**WHAT THE TASK ASKS**
Treat the line with "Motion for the" as the starting point. Write it out and every line after it through the end of the listing below, exactly.

**DATA FOR ANALYSIS**
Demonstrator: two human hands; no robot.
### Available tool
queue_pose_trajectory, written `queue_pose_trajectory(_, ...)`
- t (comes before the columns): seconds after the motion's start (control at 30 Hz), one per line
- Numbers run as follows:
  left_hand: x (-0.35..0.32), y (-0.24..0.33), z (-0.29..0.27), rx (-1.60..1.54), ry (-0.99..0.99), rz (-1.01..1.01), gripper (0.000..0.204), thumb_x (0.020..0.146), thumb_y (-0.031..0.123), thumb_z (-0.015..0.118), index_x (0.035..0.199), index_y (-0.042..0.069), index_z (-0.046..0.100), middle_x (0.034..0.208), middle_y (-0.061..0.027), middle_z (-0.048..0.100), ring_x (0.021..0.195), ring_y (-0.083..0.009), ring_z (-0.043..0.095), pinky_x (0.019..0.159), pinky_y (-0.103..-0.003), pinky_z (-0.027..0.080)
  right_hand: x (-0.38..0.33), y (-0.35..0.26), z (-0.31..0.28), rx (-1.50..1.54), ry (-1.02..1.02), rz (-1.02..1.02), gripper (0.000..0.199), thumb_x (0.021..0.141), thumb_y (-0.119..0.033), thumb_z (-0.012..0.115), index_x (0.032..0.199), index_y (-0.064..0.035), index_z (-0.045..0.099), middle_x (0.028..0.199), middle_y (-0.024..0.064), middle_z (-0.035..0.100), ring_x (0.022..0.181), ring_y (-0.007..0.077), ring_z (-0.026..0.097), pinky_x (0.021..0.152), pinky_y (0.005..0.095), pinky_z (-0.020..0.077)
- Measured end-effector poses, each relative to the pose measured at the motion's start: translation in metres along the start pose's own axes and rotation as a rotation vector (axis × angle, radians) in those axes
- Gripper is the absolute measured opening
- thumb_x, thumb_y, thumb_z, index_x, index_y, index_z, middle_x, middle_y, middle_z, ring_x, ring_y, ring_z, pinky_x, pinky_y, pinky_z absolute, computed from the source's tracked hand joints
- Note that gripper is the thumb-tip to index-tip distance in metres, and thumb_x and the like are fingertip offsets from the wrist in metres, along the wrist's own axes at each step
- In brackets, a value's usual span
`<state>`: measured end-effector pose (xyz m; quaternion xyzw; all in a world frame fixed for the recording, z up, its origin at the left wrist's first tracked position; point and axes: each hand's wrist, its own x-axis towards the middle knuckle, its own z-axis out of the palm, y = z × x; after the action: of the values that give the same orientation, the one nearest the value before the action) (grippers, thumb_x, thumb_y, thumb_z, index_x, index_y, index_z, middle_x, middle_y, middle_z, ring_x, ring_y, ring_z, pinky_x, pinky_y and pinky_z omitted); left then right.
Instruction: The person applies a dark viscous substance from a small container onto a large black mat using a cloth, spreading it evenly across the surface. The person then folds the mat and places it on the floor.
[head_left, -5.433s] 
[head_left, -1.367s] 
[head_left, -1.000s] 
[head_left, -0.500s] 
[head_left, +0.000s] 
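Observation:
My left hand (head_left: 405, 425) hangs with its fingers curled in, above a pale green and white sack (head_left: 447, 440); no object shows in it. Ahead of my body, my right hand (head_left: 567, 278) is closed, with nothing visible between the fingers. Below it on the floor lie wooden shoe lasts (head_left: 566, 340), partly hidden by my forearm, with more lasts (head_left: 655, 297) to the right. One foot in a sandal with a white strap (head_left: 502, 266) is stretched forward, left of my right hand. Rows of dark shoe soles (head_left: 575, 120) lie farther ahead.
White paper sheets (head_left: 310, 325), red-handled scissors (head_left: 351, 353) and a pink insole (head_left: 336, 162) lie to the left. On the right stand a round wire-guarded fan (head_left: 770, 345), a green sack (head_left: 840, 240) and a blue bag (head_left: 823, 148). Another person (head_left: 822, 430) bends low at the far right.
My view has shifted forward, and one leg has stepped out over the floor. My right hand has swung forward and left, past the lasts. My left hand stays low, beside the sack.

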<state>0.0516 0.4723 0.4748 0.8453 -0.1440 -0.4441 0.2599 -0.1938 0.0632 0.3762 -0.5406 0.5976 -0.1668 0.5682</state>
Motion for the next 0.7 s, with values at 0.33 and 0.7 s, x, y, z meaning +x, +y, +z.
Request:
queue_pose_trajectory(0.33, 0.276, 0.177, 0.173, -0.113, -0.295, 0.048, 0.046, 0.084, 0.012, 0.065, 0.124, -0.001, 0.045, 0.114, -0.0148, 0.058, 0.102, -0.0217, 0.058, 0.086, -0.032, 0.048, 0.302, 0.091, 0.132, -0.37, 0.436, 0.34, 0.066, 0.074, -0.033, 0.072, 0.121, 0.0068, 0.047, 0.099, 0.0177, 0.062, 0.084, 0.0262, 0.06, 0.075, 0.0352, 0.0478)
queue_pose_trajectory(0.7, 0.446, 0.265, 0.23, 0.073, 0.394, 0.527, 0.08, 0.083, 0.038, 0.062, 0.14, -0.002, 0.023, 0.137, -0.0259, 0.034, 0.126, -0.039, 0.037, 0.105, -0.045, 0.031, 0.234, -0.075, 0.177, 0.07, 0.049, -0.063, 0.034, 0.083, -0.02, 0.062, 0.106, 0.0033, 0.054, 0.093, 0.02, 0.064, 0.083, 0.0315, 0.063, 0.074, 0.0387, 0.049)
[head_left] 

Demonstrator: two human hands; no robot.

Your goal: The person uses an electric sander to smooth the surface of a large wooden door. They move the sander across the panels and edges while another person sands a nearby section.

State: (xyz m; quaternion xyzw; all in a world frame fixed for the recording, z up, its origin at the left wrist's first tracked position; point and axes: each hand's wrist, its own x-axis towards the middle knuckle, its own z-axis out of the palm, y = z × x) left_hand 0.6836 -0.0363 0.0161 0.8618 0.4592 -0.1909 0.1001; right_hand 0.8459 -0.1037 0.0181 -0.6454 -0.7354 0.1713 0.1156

**FINISHED EXERCISE**
Motion for the next 0.7 s, with values at 0.33 and 0.7 s, x, y, z meaning +x, +y, +z.
Request:
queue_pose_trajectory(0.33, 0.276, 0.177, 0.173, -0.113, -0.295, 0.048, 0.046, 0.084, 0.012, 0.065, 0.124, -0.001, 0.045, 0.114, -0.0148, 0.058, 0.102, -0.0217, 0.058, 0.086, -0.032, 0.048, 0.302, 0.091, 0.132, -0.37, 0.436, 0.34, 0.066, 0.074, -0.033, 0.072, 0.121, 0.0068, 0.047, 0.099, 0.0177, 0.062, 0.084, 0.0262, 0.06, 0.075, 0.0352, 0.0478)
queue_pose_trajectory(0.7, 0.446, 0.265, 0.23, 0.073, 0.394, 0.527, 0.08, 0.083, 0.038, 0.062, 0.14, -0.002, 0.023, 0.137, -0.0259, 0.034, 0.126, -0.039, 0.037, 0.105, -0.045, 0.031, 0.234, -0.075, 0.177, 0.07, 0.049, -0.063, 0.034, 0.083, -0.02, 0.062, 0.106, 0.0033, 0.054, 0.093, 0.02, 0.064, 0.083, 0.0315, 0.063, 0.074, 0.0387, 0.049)
[head_left] 

Demonstrator: two human hands; no robot.

Your goal: The person uses an electric sander to smooth the surface of a large wooden door. They move the sander across the panels and edges while another person sands a nearby section.

State: (xyz m; quaternion xyzw; all in a world frame fixed for the recording, z up, its origin at the left wrist's first tracked position; point and axes: each hand's wrist, its own x-axis towards the middle knuckle, its own z-axis out of the palm, y = z × x) left_hand 0.6836 -0.0363 0.0161 0.8618 0.4592 -0.1909 0.1001; right_hand 0.8459 -0.1037 0.0181 -0.6454 -0.7354 0.1713 0.1156

No further output remains.